Mayor Gerber: Newspaper Industry Dying So City Must Do Its Own Coverage

Coconut Creek Mayor Marilyn Gerber told me today that she thinks her city's $60,000 payment to Coconut Creek Life to subsidize her column and other city content is one of the few ways to inform voters what is going on in their city.

gerbermarilyn.jpg
Sun-Sentinel
Mayor Gerber
"The major complaint we always get, always, always, is that people don't know what's going on," said Gerber, whose column has resulted in a complaint to the Florida attorney general.  "There's a lack of communication. We try really hard to communicate with our residents, and we try whatever means we have. I have gotten very positive comments about the magazine. How much newspaper coverage is there in Coconut Creek? Not that I'm anxious to have the New Times cover us, but the newspaper business is falling apart right now."

Gerber says that because there is so little coverage in her city, the magazine and the city's Comcast cable TV station are just about all that a lot of the city's 50,000 residents have left. Despite the apparent dearth of local government information, the city chooses not to televise its commission meetings, and Mayor Gerber opposes doing so.

"We do not televise our city hall meetings," she said. "I think it makes a lot of the commission meeting irrelevant when people just want to get

on TV."

Maybe, but it also keeps the City Commission working largely outside of the public eye. I told Gerber that it seems the city doesn't want the people to see the sausage getting made, as it were, and some people might think she only wants Coconut Creek to release tidy little bits of pre-packaged information to the public.
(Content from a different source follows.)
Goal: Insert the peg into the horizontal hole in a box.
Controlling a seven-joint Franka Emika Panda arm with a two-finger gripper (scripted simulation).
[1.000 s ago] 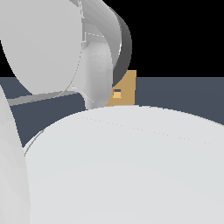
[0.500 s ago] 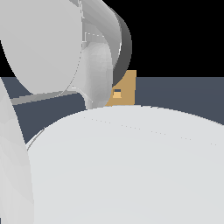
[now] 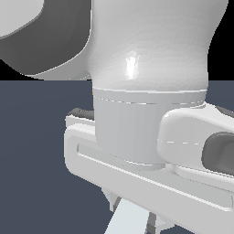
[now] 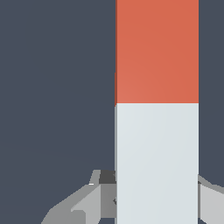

"People will say whatever they want to say," she said.

Gerber said she didn't know that a city activist had filed a complaint against her for latest column in Coconut Creek Life. James Freeman, a member of the nonprofit Concerned Citizens of Coconut Creek, alleges that Gerber violated SB 216, a new state law that forbids governments or elected officials from spending taxpayer money to advocate for or against a political issue. In the column, Gerber clearly argues against the passage of Amendment 4, which would give voters the right to approve or deny any changes to comprehensive land-use plans. The column, which begins with the line "Don't vote!!!", offers numerous arguments against the amendment, which Gerber strongly opposes.

"Honestly I think people need to know what they are voting on, and since this was well before election time, this was a good time to do that," she said. "I thought I was being very careful."

If state investigators find that Gerber violated the law, she could be charged with a misdemeanor and be fined civilly as much as $1,000. If nothing else, this should be an interesting test case for the law, which was steadfastly opposed by municipal employees but passed by the Legislature and signed into law by Gov. Charlie Crist in June.